My point is that it looks fairly clear that it is 'KTM' after the alleged 8. Looking at the RAM choices available, there is no 8Gb one there that has KTM after it. I left line #8 in my final 3 selections, even though it has a 'G' in it, just to account for that maybe it is a G rather than a K. However, saying that, I vehemently disagree that it's a G, as the same K is repeated earlier in the sequence, and the two look identical.

Does this mean anything?

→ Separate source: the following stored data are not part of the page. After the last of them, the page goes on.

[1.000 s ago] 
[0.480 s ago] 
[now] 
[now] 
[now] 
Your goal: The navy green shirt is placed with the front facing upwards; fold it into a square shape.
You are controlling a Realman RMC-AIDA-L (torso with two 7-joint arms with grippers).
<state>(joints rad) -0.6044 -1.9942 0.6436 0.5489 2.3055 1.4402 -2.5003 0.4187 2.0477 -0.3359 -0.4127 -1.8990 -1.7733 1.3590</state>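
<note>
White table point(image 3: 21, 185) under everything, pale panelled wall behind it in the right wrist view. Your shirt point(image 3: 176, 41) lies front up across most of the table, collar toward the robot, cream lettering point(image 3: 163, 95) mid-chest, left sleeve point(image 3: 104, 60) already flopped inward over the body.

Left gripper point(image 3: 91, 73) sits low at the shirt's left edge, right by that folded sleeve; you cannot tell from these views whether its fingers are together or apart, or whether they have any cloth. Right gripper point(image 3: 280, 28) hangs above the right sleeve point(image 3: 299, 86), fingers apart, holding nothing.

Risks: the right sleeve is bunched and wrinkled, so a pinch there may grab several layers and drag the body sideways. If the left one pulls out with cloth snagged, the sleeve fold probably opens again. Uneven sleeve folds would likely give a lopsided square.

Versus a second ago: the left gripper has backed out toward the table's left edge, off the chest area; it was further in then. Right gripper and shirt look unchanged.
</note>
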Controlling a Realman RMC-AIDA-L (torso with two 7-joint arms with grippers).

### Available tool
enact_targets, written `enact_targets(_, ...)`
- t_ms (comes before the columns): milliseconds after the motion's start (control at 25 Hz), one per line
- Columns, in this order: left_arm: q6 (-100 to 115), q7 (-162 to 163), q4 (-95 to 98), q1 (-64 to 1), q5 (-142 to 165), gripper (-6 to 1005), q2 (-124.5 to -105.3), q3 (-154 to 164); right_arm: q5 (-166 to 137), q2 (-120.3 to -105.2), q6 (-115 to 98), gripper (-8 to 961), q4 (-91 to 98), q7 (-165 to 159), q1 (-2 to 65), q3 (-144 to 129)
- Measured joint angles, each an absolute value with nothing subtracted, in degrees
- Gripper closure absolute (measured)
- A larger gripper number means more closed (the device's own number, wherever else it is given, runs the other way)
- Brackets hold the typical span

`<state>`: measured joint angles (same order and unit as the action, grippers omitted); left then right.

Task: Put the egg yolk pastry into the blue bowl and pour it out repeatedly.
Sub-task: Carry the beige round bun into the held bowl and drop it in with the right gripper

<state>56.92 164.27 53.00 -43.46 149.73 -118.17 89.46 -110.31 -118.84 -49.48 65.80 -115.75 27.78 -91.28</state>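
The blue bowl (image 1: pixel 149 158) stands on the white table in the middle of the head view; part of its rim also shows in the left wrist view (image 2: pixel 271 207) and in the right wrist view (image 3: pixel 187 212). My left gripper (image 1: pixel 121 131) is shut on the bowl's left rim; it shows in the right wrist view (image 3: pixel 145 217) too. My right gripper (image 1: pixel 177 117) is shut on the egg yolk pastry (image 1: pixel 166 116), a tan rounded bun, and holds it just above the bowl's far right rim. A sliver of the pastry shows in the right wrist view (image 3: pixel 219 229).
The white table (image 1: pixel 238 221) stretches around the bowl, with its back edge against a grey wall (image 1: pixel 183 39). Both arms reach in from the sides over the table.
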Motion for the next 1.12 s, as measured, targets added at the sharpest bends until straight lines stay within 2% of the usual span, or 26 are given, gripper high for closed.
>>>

I'm just thinking that you may be able to look at other items in the sequence to either support or discredit whether it's an 8 or a B...
 

cube

macrumors P6
May 10, 2004
16,432
4,438
I'll agree that it does look like an 8, although sharpening a blown-up image may distort what we are seeing, so I'm still leaving the possibility open that it could be a 'B' and with what ever font type is there, and the possible distortion, could be one..

My point is that it looks fairly clear that it is 'KTM' after the alleged 8. Looking at the RAM choices available, there is no 8Gb one there that has KTM after it. I left line #8 in my final 3 selections, even though it has a 'G' in it, just to account for that maybe it is a G rather than a K. However, saying that, I vehemently disagree that it's a G, as the same K is repeated earlier in the sequence, and the two look identical.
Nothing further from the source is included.